▶ Task directions: Please transcribe exactly the lines from the first line of the records below through the line containing "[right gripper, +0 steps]", including both, and omit all pictures.

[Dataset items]
- - - - - - -
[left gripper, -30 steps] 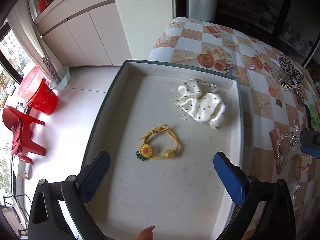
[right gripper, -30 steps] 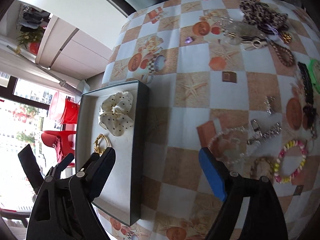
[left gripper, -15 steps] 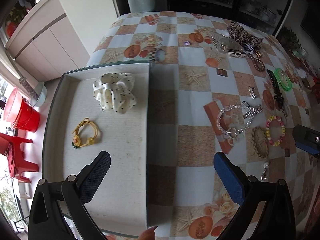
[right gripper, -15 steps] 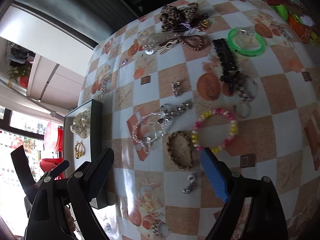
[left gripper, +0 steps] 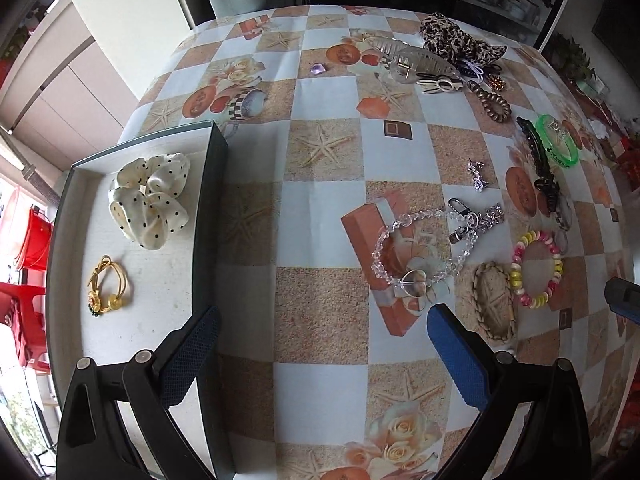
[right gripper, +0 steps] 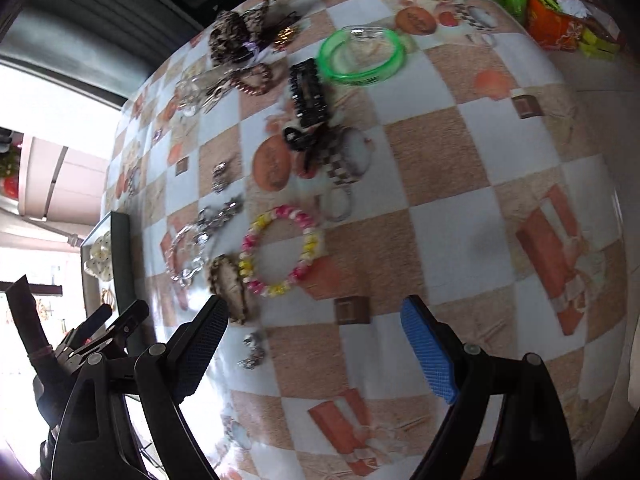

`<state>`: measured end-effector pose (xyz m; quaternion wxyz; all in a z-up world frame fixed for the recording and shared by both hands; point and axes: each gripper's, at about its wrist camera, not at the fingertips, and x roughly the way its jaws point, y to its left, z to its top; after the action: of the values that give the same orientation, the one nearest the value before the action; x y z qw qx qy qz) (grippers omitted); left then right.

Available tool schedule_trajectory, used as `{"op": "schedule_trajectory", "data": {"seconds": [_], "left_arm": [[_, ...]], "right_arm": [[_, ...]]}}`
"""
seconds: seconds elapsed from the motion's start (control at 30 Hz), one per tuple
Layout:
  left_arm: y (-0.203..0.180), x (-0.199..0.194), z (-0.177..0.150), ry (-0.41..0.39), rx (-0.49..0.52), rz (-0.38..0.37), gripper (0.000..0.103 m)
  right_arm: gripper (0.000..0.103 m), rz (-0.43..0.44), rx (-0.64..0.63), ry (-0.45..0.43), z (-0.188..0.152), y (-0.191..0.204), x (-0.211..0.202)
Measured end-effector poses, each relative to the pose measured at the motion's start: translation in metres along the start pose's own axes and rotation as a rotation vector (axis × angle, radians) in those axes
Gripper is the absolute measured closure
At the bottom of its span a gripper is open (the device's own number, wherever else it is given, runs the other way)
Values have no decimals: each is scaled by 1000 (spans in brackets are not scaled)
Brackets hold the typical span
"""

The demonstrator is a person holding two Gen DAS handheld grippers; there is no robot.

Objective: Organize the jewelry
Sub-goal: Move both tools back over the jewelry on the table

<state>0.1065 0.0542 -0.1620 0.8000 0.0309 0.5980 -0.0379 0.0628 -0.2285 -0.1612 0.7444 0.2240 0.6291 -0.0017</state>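
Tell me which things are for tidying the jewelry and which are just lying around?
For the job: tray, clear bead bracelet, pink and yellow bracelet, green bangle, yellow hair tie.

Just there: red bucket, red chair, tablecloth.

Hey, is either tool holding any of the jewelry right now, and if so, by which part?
Nothing is held. The left tool and the right tool both stand open and empty above the tablecloth.

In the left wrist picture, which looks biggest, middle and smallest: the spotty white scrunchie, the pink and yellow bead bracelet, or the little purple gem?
1. Spotty white scrunchie
2. Pink and yellow bead bracelet
3. Purple gem, which lies farther from the camera but looks tiny anyway.
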Motion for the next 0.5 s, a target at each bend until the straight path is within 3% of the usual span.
{"op": "schedule_trajectory", "data": {"seconds": [0.5], "left_arm": [[2,33,23,20,-55,37,0]], "right_arm": [[13,-154,1,-77,71,-34,7]]}}
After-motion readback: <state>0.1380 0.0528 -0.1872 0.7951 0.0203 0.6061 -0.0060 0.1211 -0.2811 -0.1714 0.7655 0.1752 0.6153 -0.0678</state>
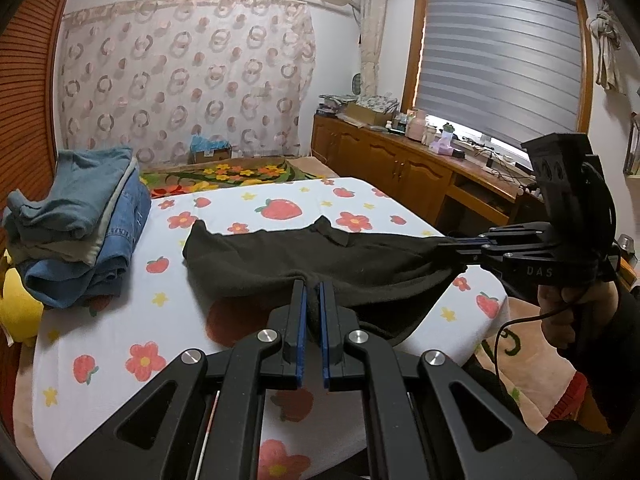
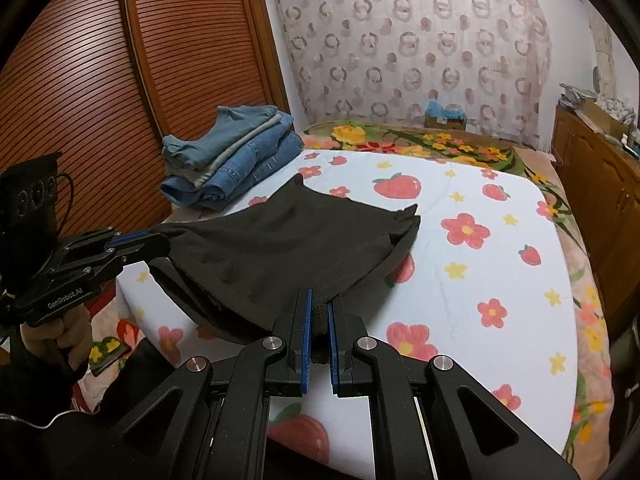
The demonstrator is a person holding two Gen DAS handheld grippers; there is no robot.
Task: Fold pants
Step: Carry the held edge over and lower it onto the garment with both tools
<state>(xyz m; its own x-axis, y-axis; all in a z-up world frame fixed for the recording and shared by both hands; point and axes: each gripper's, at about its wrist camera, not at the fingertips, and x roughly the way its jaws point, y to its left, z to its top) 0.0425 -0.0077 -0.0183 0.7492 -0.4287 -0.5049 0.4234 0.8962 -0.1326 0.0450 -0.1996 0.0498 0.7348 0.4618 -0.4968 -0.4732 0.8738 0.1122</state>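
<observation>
1. Black knit cloth: pants [image 1: 320,260], partly folded, near edge lifted off the bed [image 1: 120,320], far edge resting on the strawberry-and-flower sheet.
2. Left tongs [image 1: 314,288]: clamped on a bunched corner of the near edge, jaws almost fully together around the cloth.
3. Right tongs [image 2: 319,296]: likewise pinched on the other near corner, a dark wad of cloth between the blue pads.
4. Key relation: pants lying ahead of both tongs, away from the person; long axis running side to side between the two grips; cloth sagging between them. Both hands about equally near, one at each end. Judged next move: near edge carried forward over the far edge.
5. Also on the bed: stack of folded jeans [image 2: 232,160], at the far left, apart from the pants.
6. Hidden or unclear: waistband and leg ends not told apart; number of layers already folded not readable; underside of the lifted edge in shadow; far corners curled up, shape uncertain.
</observation>
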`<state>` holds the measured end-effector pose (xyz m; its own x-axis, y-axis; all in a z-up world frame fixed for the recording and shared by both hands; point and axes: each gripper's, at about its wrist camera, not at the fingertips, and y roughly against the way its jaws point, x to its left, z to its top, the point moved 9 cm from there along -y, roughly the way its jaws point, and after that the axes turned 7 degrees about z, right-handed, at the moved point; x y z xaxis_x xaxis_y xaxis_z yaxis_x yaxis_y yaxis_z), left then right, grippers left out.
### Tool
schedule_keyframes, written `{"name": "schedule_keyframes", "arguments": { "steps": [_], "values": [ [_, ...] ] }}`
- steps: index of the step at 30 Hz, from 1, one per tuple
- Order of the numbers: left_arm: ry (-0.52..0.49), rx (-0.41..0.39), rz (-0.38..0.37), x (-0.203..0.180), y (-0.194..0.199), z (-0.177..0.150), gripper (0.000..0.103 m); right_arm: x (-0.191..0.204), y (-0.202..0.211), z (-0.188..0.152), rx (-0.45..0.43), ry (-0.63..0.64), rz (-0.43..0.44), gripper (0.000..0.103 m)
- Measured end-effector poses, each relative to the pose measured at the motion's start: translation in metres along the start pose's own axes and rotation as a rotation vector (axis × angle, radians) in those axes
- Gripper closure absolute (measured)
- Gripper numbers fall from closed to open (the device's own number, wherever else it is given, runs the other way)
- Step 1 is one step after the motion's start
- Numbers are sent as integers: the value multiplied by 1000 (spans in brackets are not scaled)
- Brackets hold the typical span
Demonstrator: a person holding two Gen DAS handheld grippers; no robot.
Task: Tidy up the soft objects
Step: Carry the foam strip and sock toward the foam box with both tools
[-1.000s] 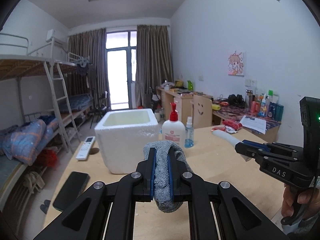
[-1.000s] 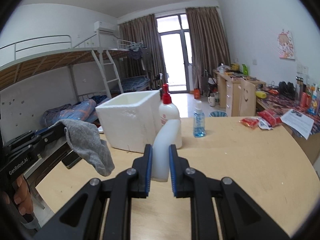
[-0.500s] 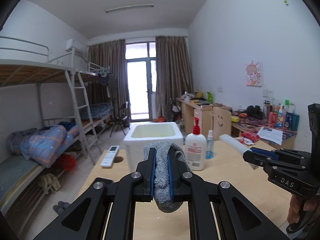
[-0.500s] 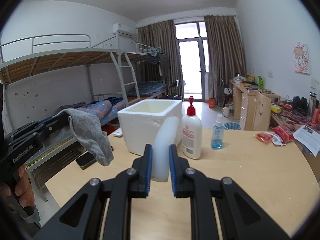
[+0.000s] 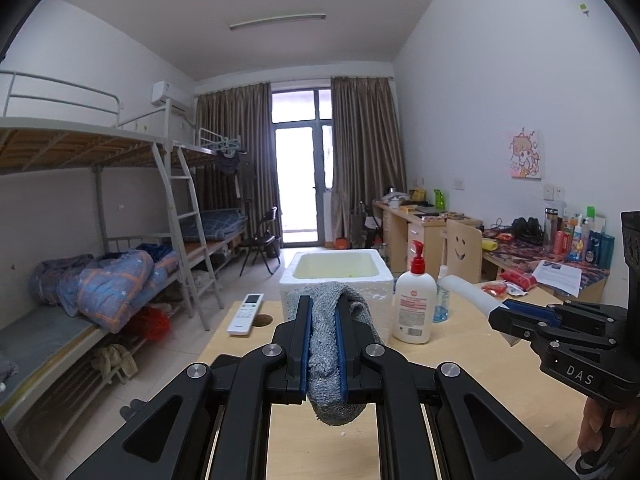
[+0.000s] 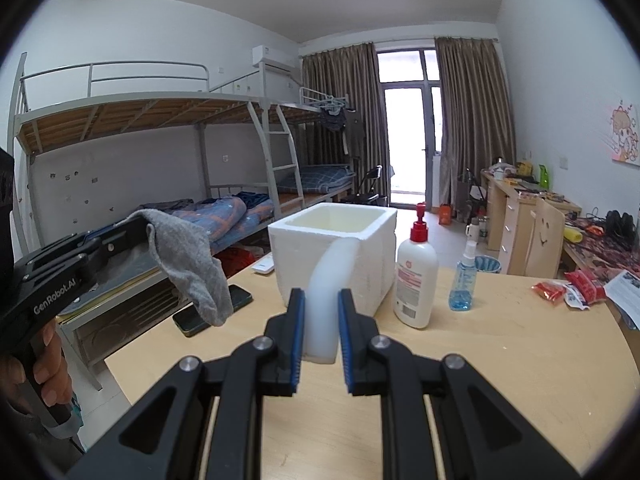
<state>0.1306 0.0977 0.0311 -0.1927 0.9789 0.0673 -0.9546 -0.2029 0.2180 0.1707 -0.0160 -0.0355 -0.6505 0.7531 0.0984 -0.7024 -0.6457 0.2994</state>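
My left gripper [image 5: 323, 346] is pinching a grey knitted sock [image 5: 325, 354], which hangs limp between its blue pads; my right gripper [image 6: 321, 332] is clamped on a white bent foam piece [image 6: 326, 300] that curves up past the fingertips. Both are held above the near edge of the desk [image 6: 500, 364].

Against a second ago, both views have tilted up: more ceiling shows, and the white foam box [image 6: 320, 252] now sits lower and smaller in the left view.

Only the right view shows the dark phone [image 6: 214, 310] at the desk's left edge and "GenRobot.AI" on my left gripper's body. Only the left view shows the white remote control [image 5: 246, 314] at the far left corner beside a round hole, and "DAS" on my right gripper's body.

Past my fingertips, mid-desk, stands the foam box, with a white pump bottle [image 6: 416, 276] with a red head just right of it and a small blue spray bottle [image 6: 464, 276] beyond. The bottle's label print is too small to read. Red snack packets [image 6: 572, 288] lie toward the right edge.
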Motion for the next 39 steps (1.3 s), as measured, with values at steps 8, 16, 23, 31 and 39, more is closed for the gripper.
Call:
{"name": "schedule_keyframes", "arguments": {
  "steps": [8, 16, 23, 31, 39],
  "values": [
    [17, 18, -5, 3, -6, 1, 92, 2, -4, 3, 3, 19, 10, 83],
    [26, 27, -39, 3, -15, 8, 92, 4, -9, 14, -6, 38, 11, 83],
    [19, 31, -41, 3, -28, 13, 92, 4, -22, 19, 11, 38, 13, 83],
    [36, 32, -45, 7, -44, 24, 92, 2, -38, 32, 29, 52, 9, 83],
    [52, 38, -74, 6, -66, 34, 92, 5, -55, 41, 41, 78, 7, 83]
  ]
}}
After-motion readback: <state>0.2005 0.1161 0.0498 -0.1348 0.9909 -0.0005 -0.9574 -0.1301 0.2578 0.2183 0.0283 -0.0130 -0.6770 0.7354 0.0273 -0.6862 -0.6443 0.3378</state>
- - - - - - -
▶ Reply to the exercise:
[left gripper, -30 steps] 
[right gripper, -30 steps] 
[left gripper, -15 steps] 
[right gripper, -15 steps] 
[left gripper, +0 steps] 
[right gripper, +0 steps] 

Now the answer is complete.